When Liverpool were thriving last season, they attributed part of their success to their tie-up with Zone7, a Californian artificial intelligence business that has created a kind of sensitivity dial to forecast injury risk. It believes that it can foresee about 70 per cent of injuries before they occur. That hasn’t helped Liverpool much recently, given that Zone7 cannot influence the fixture list. Zone7 is definitive about the relationship between injury and game load and stipulates that more than six games in a month is where injury risk rises significantly. Liverpool have nine games next month, so let’s see how they look by the end of that.
The point, of course, is the downward spiral. When you have injuries, extra workload falls on the players that are still fit. Yet that extra workload makes them more vulnerable in turn.

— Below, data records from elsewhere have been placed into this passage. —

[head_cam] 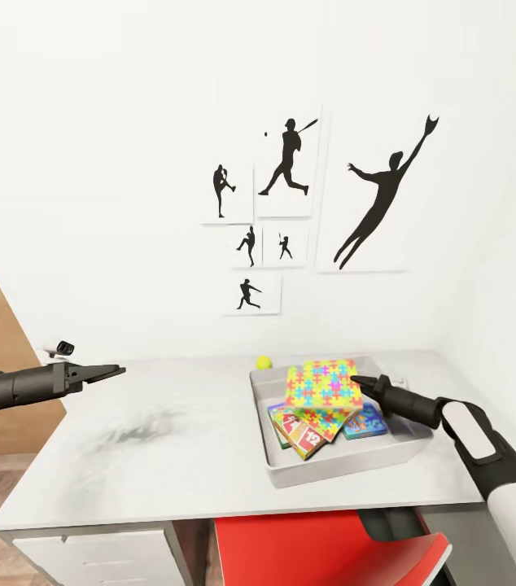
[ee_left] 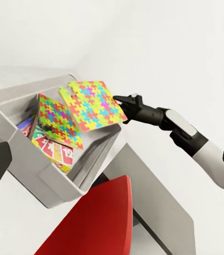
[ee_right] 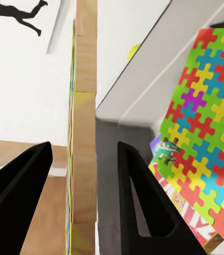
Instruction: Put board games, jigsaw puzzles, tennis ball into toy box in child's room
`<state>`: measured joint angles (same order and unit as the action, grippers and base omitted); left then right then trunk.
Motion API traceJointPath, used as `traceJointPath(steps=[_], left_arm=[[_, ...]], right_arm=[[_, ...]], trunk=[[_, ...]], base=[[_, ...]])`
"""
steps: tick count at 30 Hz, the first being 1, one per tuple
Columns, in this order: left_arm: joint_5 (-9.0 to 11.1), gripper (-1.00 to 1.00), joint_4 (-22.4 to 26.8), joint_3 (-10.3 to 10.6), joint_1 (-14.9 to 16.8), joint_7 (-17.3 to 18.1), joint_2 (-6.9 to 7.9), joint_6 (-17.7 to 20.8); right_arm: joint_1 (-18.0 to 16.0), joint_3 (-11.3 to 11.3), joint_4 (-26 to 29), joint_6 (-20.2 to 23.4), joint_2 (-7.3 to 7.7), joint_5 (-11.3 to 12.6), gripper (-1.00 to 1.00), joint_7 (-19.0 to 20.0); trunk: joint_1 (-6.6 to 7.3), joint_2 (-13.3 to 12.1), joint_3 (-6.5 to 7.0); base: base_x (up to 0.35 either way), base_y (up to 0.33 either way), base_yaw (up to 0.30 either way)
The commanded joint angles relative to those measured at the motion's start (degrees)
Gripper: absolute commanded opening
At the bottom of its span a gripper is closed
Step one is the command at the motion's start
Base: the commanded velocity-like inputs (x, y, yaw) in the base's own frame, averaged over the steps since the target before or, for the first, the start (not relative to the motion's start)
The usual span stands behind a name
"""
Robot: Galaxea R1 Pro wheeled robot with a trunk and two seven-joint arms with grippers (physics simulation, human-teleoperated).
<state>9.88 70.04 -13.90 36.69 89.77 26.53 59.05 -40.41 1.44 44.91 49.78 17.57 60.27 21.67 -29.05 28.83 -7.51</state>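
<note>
The toy box [head_cam: 335, 470] stands on the right part of the table [head_cam: 168, 456]. Inside it lie a green-orange-red board game [head_cam: 303, 433], a blue board game [head_cam: 365, 424] and one jigsaw puzzle [ee_left: 59, 119] leaning over them. The other jigsaw puzzle [head_cam: 323, 382] hangs tilted above the box. My right gripper [head_cam: 354, 380] is at its right edge, open. In the right wrist view this puzzle [ee_right: 84, 133] shows edge-on between the fingers with a gap on each side. The tennis ball [head_cam: 264, 362] sits on the table behind the box. Over the table's left side, my left gripper [head_cam: 118, 372] is open and empty.
A red chair [head_cam: 323, 549] is tucked under the table's front edge, beside a white-grey drawer unit [head_cam: 87, 557]. The wall with black sports pictures [head_cam: 286, 163] runs close behind the table. A small dark object [head_cam: 63, 348] lies at the far left corner.
</note>
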Motion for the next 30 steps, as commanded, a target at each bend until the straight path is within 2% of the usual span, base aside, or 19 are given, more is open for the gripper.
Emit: traceJointPath(steps=[1,8,23,24,30], left_arm=[[-0.04,1.00,0.00,0.01,0.05,0.23,0.02,0.61],[-0.04,1.00,0.00,-0.01,0.05,0.23,0.02,0.61],[-0.02,1.00,0.00,0.01,0.05,0.23,0.02,0.56],[-0.01,1.00,0.00,-0.02,0.05,0.23,0.02,0.56],[0.05,1.00,0.00,-0.07,0.05,0.23,0.02,0.54]], right_arm=[[-0.58,0.17,-1.17,0.31,0.02,-0.24,-1.00,0.30],[-3.23,0.15,-6.73,-0.28,0.01,-0.54,-1.00,0.20],[-4.61,-0.32,-7.47,-2.02,-0.56,-0.68,-1.00,-4.07],[-4.64,-0.35,-7.47,-2.03,-0.61,-0.68,1.00,-4.14],[-4.67,-0.40,-7.47,-2.06,-0.69,-0.68,1.00,-4.19]], trunk=[[-0.03,0.11,-0.11],[-0.03,0.11,-0.11],[-0.03,0.11,-0.11],[-0.03,0.11,-0.11],[-0.03,0.11,-0.11]], base=[[0.000,0.000,0.000],[0.000,0.000,0.000],[0.000,0.000,0.000],[0.000,0.000,0.000],[0.000,0.000,0.000]])
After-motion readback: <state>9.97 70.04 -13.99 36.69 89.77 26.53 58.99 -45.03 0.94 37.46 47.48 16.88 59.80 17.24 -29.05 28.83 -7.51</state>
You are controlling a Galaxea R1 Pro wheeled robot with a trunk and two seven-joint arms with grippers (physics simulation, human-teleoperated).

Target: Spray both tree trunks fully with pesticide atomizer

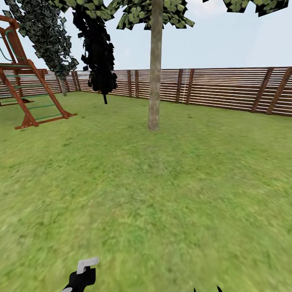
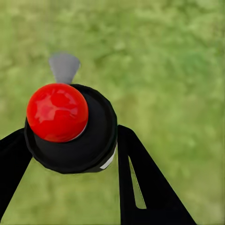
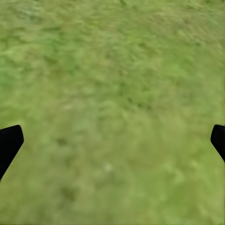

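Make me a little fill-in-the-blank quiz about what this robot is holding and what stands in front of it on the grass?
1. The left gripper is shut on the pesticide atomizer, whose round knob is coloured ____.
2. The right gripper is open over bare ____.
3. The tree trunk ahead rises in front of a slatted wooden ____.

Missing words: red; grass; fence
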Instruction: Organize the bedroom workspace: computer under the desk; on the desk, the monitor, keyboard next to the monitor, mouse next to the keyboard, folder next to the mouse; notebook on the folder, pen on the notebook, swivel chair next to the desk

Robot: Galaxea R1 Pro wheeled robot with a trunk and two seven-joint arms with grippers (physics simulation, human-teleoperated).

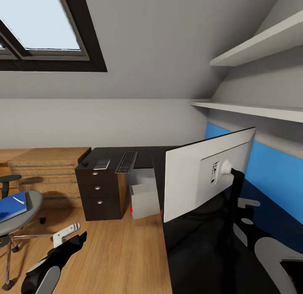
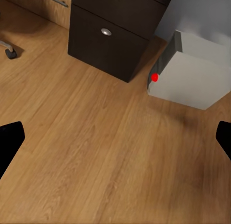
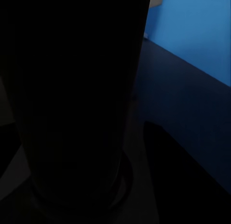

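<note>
Monitor (image 1: 209,172), keyboard (image 1: 126,161), mouse (image 1: 85,163), notebook (image 1: 102,164) are sitting on the surface (image 1: 145,154), computer (image 1: 144,200) underneath; folder (image 1: 11,206) and pen (image 1: 18,200) are waiting on swivel chair (image 1: 19,214); left pincer (image 2: 115,137) is hanging released, right's state I cannot tell.

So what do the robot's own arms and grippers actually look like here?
In the head view the left arm is glossy black with rounded light-grey panels, ending in a black wrist with a white block. The left gripper shows as two black fingertips at the picture's edges. The right arm looks black with similar grey patches.
</note>
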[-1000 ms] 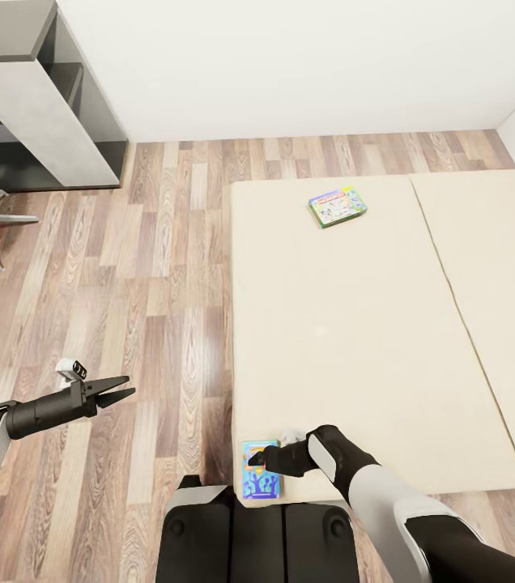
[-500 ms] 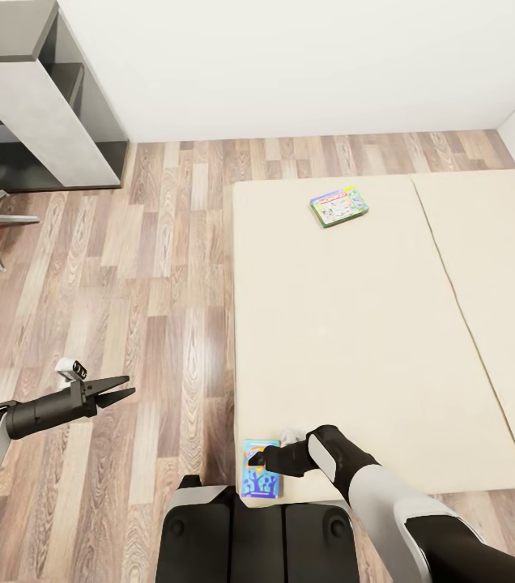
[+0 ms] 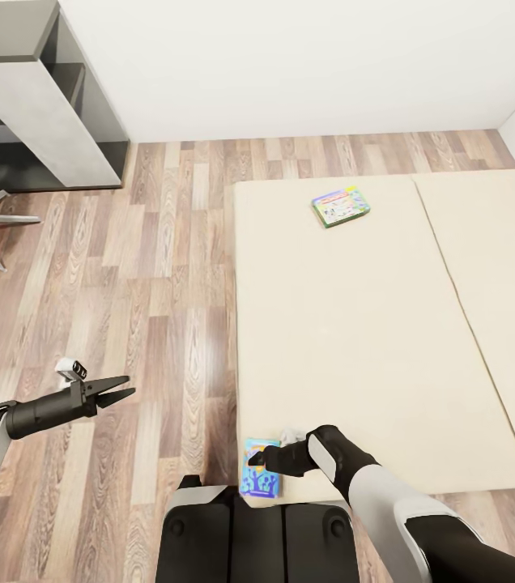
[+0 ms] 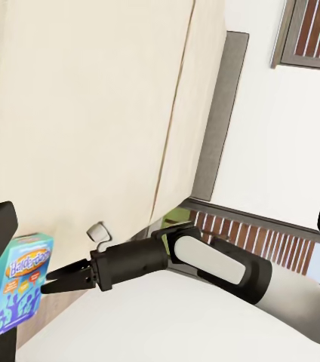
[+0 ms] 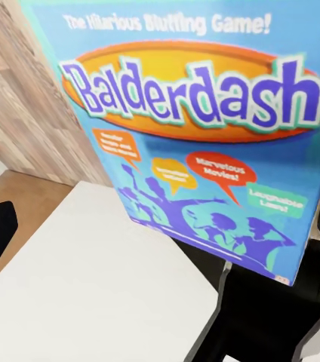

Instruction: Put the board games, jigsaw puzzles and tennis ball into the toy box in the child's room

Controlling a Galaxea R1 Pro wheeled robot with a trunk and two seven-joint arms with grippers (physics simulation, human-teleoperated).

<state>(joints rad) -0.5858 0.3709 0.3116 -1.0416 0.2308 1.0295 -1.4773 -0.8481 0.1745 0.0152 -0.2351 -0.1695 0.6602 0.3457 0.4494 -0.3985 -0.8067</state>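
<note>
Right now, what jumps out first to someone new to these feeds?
The blue Balderdash game box with orange logo looms large in the right wrist view; in the head view it sits at the near corner of the wide cream two-section bed, at the right tool. A green-bordered game box lies near the bed's far edge, and the left tool hangs over the wood-plank floor.

A bedroom: cream bed (image 3: 371, 340), wood-plank floor (image 3: 128, 267), white walls (image 3: 290, 65).
</note>
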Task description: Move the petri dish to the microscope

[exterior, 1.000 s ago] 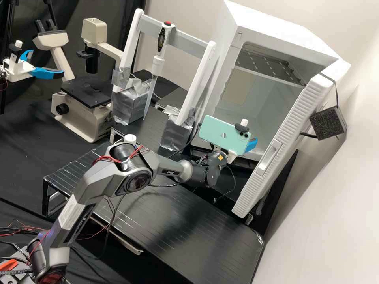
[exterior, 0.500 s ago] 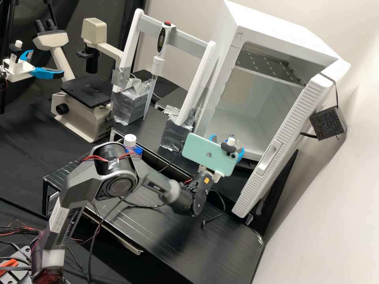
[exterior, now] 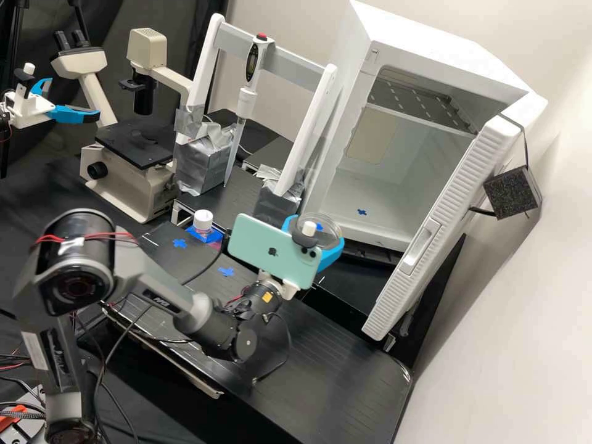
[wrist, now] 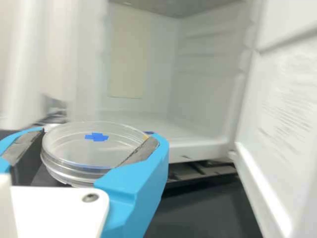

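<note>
One cabinet (exterior: 425,43), door (exterior: 444,240) open: its mouth is now free of the gripper. The arm (exterior: 213,320) has swung back from it over the last second, elbow folding in toward the base. Microscope (exterior: 132,185) unmoved, across the bench from the cabinet; its stage (exterior: 139,145) is where the dish should end up, I judge. Gripper (exterior: 319,228) is out in front of the cabinet, in the air, fingers (wrist: 141,181) closed in on the dish's sides. Dish (wrist: 84,161) is pinched between them, roughly level, blue mark (wrist: 96,137) on it.

Also changed: the cross (exterior: 362,212) on the cabinet floor is uncovered, as are two crosses on the bench near the bottle (exterior: 203,219), where the arm was in the way.

Meaning: pick-up looks done, carry is underway, placing remains. Next, probably: turn toward the microscope, dish kept flat, past the pipette (exterior: 248,102) and its stand. Risk: lid sliding if tilted, or a knock on the stand.
</note>
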Robot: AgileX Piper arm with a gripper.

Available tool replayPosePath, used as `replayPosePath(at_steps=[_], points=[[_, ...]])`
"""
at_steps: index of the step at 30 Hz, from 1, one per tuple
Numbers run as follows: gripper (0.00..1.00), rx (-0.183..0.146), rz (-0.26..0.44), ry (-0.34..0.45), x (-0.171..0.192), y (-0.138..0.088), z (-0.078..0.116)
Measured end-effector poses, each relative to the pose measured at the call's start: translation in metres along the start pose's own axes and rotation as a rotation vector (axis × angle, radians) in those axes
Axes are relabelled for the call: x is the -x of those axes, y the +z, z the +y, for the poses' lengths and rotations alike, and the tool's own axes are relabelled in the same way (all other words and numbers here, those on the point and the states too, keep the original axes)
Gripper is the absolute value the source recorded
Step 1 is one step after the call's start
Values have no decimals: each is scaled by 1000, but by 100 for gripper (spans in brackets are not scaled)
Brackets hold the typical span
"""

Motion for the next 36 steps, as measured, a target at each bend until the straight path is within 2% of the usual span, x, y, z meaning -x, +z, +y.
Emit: replayPosePath(at_steps=[5,8,11,17,22,28,32,36], points=[[0,48,39,22,25,-33,-8],[0,78,88,28,38,-56,-17],[0,111,178,29,50,-81,-27],[0,126,334,-12,62,-114,-45],[0,98,481,-80,61,-137,-56],[0,67,636,-154,49,-162,-59],[0,21,753,-234,34,-184,-67],[0,-18,790,-323,19,-207,-80]])
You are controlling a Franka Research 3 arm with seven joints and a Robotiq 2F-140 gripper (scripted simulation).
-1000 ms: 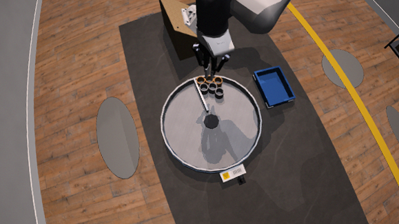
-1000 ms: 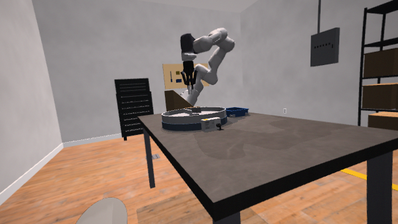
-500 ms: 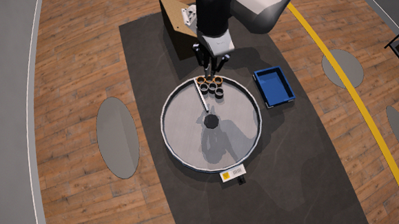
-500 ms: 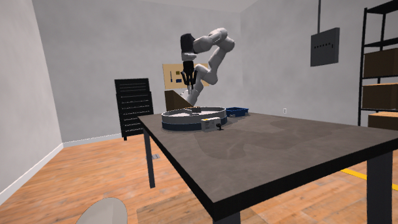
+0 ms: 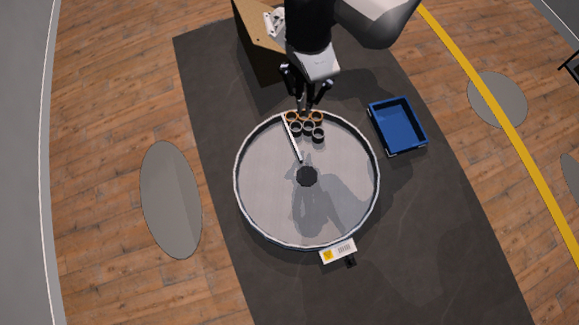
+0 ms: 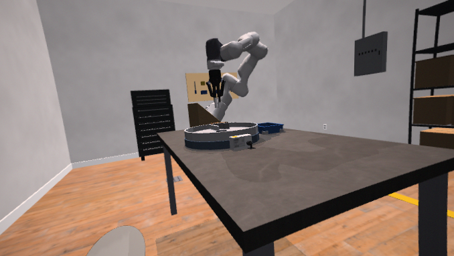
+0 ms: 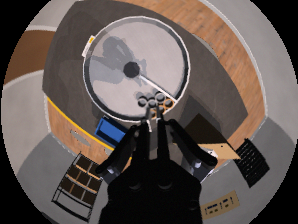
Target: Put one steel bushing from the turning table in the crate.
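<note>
Top view: turning table (image 5: 249, 145) sits mid-tabletop (image 5: 431, 268), with a radial divider bar (image 5: 291, 138) and a dark hub (image 5: 307, 176). Five bushings are clustered at the rim nearest the arm, just beside the bar: two brass-coloured ones (image 5: 291, 116) (image 5: 316, 116) against the rim, three grey steel bushings (image 5: 296, 128) (image 5: 308, 126) (image 5: 318, 135) a row inward, touching or nearly so. Blue crate (image 5: 375, 128) stands on the tabletop just beside the table's edge, nothing visible inside. Tool (image 5: 308, 103) hangs above the rim over the cluster; the exterior view shows it well above the tray, not at bushing height. Fingers are drawn nearly together with nothing between them. Judgement: the step in hand is the approach before the pick, with no bushing lifted or delivered. Next move calls for spreading the fingers, descending onto one grey bushing only, probably the outermost (image 5: 318, 135), which has the freest flank. Tight packing risks nudging neighbours or catching brass, and table rotation, if any, needs timing. Then carry to the crate and release.
</note>
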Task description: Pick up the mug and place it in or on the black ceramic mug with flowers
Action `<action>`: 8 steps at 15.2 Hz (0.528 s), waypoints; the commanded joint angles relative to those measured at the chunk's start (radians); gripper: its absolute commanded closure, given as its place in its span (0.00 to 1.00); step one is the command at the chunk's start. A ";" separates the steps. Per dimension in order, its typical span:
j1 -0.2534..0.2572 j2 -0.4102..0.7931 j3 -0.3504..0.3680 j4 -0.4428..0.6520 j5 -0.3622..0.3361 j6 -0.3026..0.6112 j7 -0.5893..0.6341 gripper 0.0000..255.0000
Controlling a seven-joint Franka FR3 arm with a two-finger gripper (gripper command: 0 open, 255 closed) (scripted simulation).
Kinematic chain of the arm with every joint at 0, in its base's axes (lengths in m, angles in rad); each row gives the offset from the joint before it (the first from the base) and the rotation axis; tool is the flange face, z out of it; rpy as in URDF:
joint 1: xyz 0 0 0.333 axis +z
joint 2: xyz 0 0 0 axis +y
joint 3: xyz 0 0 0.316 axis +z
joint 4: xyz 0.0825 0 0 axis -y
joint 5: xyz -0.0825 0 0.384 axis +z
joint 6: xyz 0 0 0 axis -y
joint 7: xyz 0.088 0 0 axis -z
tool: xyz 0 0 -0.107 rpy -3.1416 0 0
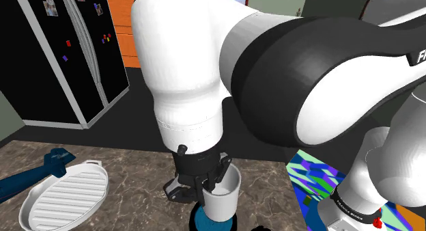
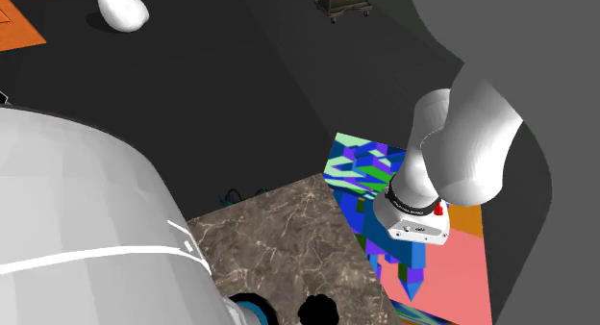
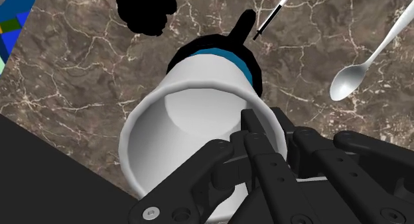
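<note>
**Claw pinches the white mug over the black one: the release is the risk**

Claw (image 1: 211,184) is closed on the rim of the plain white mug (image 3: 192,103), with one finger inside the wall and one outside. It holds that mug directly over the black mug with a blue band at its mouth (image 3: 222,50), which stands on the brown marbled stone counter (image 3: 86,77). The white mug's base is at the black mug's mouth; whether it is seated there I cannot tell.

The counter is hard, so a mug that tips off would likely roll or knock against something. The white ribbed oval dish (image 1: 65,192) lies well off to the shoulder view's left, out of harm's way.

The white mug looks about as wide as the black one's opening, so it may perch rather than nest. Opening the claw while the mug is off-centre or leaning could topple it, and the inner finger could drag it sideways on the way out. Pressing down too hard could tip the black mug over.

The silver spoon (image 3: 355,80) lies on the counter near the black mug and could be struck in a fall.
</note>
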 commanded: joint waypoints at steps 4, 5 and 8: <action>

Interestingly, Leeds United have turned to Zone7 this season. Last season the Premier Injuries analysis shows that Leeds were the worst team of the lot. They had the fourth-most injuries (behind Chelsea, Watford and Everton) but were top for the highest number of player days missed because of injury (1,542) and the most games missed (193). Crystal Palace were at the other extreme, three times better than Leeds.
It was not surprising, then, that Jesse Marsch, the Leeds head coach, chose to criticise publicly the “Murderball” training techniques of Marcelo Bielsa, from whom he inherited the team late last season. This season Leeds sit mid-table in the injuries league. One of their long-term absentees is Stuart Dallas; this is the same Stuart Dallas who earned regular praise from Bielsa for playing through the pain of minor niggles.
This is not a straightforward science. It is not just about the number of matches; when last weekend’s fixtures were cancelled, a number of teams staged in-house behind-closed-doors games because the danger of losing the edge of optimum fitness is as great as the danger of doing too much. Neither is it purely about City being favourites because they have the biggest squad; those clubs not involved in European competitions have less midweek action to prepare for.
What it is about is the Premier League and football stretching their piece of the entertainment business to its limits. When I spoke to Brown about this, he railed against the demands on players and said that “at some point there has to be a stop button”.
There hasn’t, of course, and there won’t be, unless you regard the loud choruses dismissing Todd Boehly’s plan for the All-Star game as that. Mind you, a single All-Star game sounds a more sensible commercial venture than a pre-season tour across three continents (which Manchester United did this summer). More than ever the Premier League, this season, is a survival of the fittest, but it remains so much more than that too.